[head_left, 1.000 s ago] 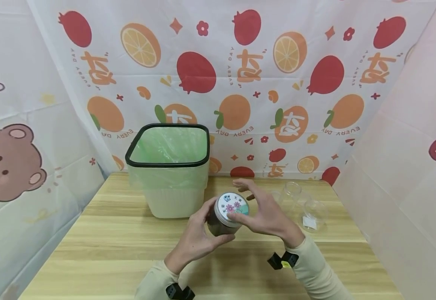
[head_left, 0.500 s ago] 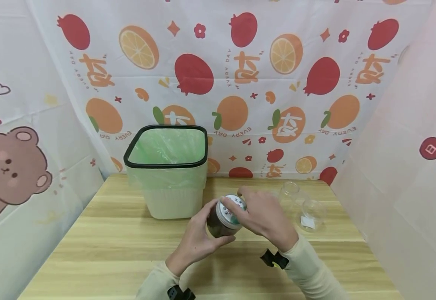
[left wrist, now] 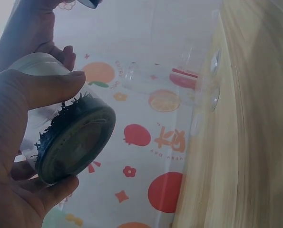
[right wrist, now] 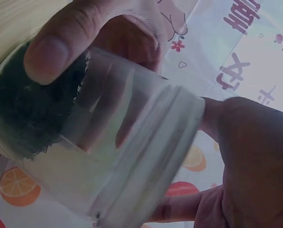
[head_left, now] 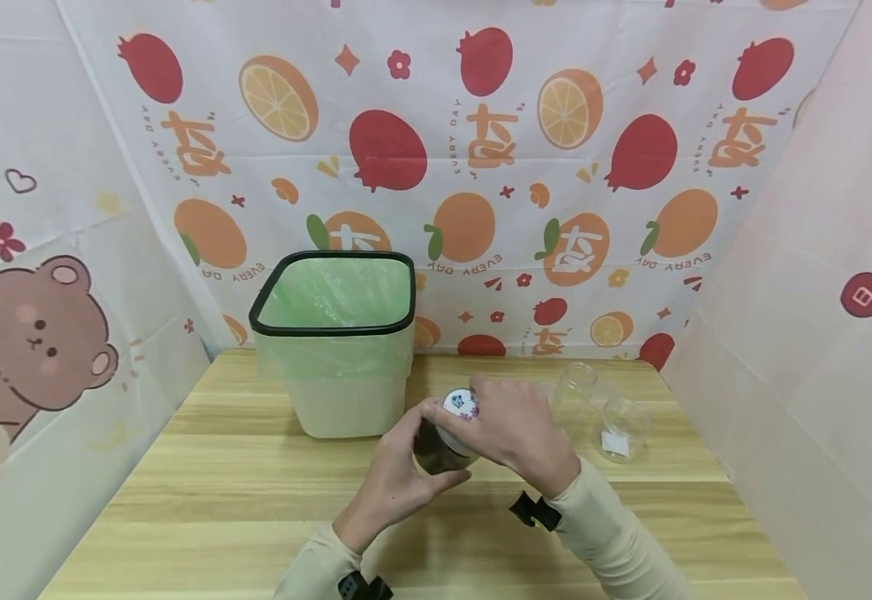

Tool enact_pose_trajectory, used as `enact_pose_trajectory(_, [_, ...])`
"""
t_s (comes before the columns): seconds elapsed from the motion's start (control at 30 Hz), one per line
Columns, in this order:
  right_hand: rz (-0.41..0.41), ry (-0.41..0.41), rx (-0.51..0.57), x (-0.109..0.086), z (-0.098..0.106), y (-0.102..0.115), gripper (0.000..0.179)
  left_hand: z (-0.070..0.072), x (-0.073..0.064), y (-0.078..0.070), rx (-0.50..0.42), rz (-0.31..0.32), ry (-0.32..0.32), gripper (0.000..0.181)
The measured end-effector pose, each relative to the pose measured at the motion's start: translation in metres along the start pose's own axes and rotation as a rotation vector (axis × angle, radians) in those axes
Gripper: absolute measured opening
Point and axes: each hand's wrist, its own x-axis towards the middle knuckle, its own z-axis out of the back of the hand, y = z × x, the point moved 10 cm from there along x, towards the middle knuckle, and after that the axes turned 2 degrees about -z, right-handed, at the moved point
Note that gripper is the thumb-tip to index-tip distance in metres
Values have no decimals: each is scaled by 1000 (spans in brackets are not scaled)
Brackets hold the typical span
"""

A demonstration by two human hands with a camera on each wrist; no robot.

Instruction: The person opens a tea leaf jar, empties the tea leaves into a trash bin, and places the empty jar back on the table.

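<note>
My left hand (head_left: 385,487) grips a clear jar (head_left: 436,450) by its side, holding it tilted above the table. Dark, shredded, leaf-like stuff (right wrist: 36,104) is gathered at the jar's bottom end. The jar's round lid (head_left: 460,403), white with a printed flower picture, is on its mouth. My right hand (head_left: 522,429) grips that lid from above, covering much of the picture. In the right wrist view the lid's ribbed edge (right wrist: 155,156) shows between thumb and fingers. The left thumb (left wrist: 55,88) lies along the jar's wall in the left wrist view.
A pale green bin (head_left: 349,408) with a black rim and green liner bag stands at the back left. Several clear containers, among them an upright one (head_left: 577,387) and one with a white label (head_left: 619,437), are at the right. Patterned cloth (head_left: 481,167) hangs behind the wooden table.
My right hand has moved left and down onto the lid, and its fingers have closed round it. The left hand has kept its grip on the jar, almost in place.
</note>
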Motion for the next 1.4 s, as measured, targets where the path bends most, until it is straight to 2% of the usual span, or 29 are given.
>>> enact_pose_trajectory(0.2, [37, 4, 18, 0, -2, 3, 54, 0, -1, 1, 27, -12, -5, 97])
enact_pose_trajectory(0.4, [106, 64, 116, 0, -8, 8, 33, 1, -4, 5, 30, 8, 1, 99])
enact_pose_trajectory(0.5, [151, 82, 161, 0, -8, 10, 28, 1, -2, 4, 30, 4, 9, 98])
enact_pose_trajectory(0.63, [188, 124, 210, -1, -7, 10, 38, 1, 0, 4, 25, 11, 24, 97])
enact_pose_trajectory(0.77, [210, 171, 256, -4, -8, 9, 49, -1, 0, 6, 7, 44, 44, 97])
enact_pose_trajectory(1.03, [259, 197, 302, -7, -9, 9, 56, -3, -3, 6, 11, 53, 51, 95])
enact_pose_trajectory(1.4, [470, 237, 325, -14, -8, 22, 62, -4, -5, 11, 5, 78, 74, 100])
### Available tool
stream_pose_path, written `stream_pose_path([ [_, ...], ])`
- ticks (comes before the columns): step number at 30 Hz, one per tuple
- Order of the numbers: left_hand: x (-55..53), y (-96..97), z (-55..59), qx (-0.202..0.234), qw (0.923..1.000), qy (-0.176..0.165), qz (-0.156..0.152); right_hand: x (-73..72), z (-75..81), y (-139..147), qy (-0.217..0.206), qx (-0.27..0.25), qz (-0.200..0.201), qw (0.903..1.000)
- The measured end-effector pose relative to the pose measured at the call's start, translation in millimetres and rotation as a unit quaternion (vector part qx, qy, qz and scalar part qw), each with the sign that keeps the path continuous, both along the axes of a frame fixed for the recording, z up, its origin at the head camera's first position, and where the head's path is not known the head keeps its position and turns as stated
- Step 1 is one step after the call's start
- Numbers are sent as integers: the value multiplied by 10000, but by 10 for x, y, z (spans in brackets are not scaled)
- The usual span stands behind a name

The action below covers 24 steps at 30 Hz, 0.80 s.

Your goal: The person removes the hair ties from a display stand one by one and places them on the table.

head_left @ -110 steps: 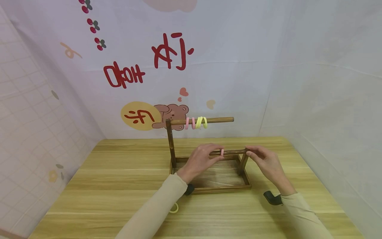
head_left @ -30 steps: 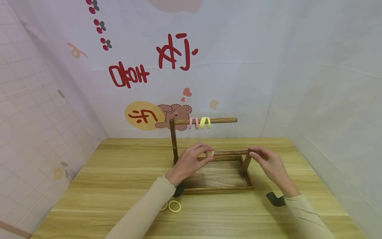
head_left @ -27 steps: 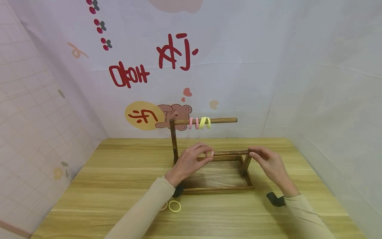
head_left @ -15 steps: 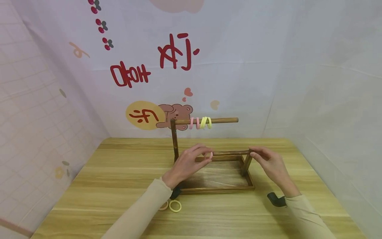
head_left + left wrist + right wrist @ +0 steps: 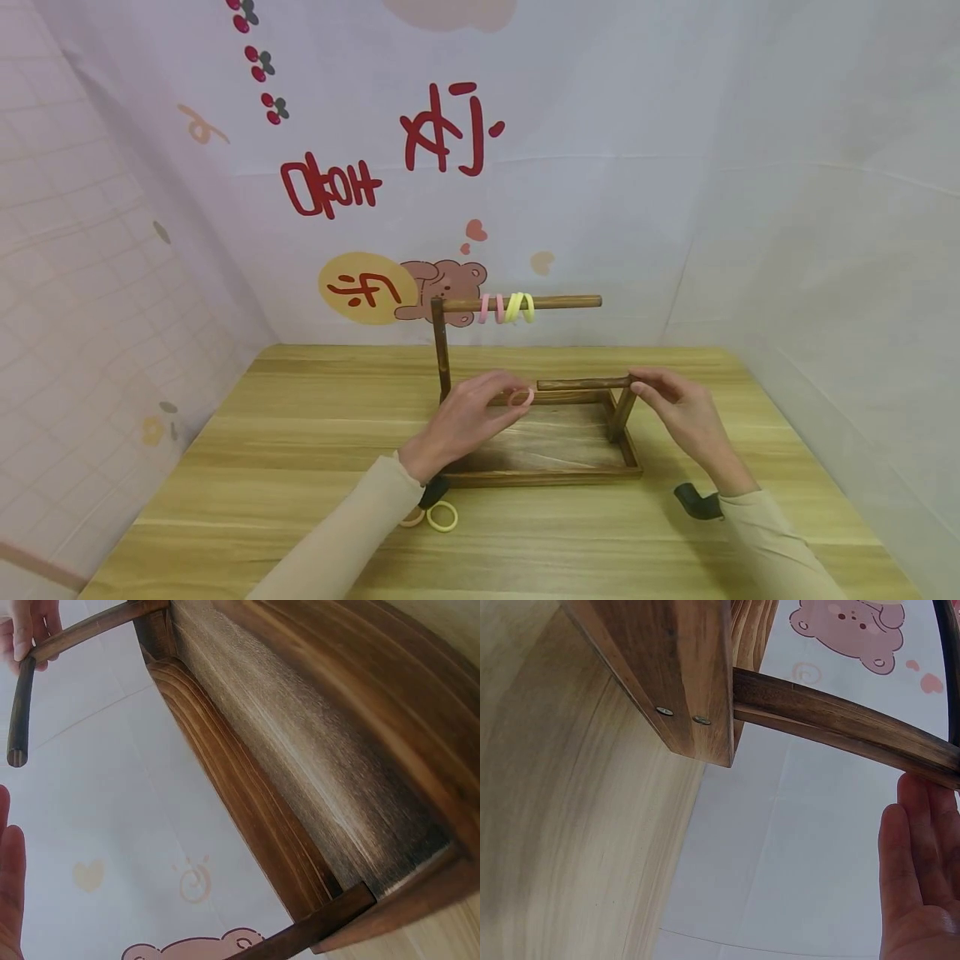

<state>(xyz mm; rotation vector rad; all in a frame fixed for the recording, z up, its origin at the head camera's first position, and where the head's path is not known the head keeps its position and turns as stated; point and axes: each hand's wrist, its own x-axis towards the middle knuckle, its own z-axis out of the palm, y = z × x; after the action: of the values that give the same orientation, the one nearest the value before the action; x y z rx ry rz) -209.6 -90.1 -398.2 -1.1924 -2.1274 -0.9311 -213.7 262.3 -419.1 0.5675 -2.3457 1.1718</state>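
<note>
My left hand [image 5: 465, 417] pinches a pink ring [image 5: 532, 397] between thumb and fingers, just left of the free end of the short lower rod [image 5: 585, 384]. That rod carries no ring. My right hand [image 5: 686, 412] grips the corner where the rod meets the short post [image 5: 621, 415] of a dark wooden stand. In the right wrist view its fingers [image 5: 901, 862] lie against the post. Higher up, the long rod [image 5: 570, 302] bears two pink rings [image 5: 499, 309] and several yellow rings [image 5: 513, 308]. The left wrist view shows only part of the left hand's fingers [image 5: 11, 877]; the ring is outside it.
The stand's shallow tray [image 5: 540, 479] sits on the wood-grain table [image 5: 285, 417]. In front of it lie a yellow ring [image 5: 442, 528] and a peach ring [image 5: 412, 523], partly hidden by the left wrist. A printed cloth [image 5: 585, 167] hangs behind.
My left hand has drawn the pink ring leftward along the lower rod and off its free end, then slightly down. The right hand keeps its grip on the post corner.
</note>
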Motion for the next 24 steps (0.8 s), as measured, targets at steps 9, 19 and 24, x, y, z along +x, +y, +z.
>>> stream_pose_path([
  [9,70,-95,-20,-59,9998,131,-117,-4,-12,2,39,13,4,10000],
  [19,198,-200,-62,-253,9990,358,-58,5,4,-8,-35,-19,-43,10000],
  [24,254,-246,-79,-283,9995,85,-117,7,15,-23,1,-5,-114,9999],
])
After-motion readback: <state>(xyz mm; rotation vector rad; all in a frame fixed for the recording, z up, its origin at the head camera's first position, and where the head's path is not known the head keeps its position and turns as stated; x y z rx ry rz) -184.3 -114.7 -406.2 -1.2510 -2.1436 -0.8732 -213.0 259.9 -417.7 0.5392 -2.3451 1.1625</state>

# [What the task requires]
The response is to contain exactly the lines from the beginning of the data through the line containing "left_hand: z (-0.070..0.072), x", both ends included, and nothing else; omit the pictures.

# [Answer space]
[head_left, 1.000 s ago] 
[head_left, 0.500 s ago] 
[left wrist, now] 
[right wrist, now] 
[head_left, now] 

Tool enact_pose_trajectory, used as `enact_pose_trajectory(_, [_, ...])`
"""
t_s (comes before the columns): seconds elapsed from the motion's start (control at 30 Hz), one per line
Columns, in this order:
  right_hand: rz (-0.41..0.41), ry (-0.41..0.41), rx (-0.51..0.57), x (-0.109..0.086), z (-0.098..0.106), y (-0.102..0.115), gripper (0.000..0.179)
  left_hand: z (-0.070..0.072), x (-0.073..0.064), y (-0.078..0.070), rx (-0.50..0.42), rz (-0.31..0.32), ry (-0.32..0.32), gripper (0.000..0.181)

That was the complete answer.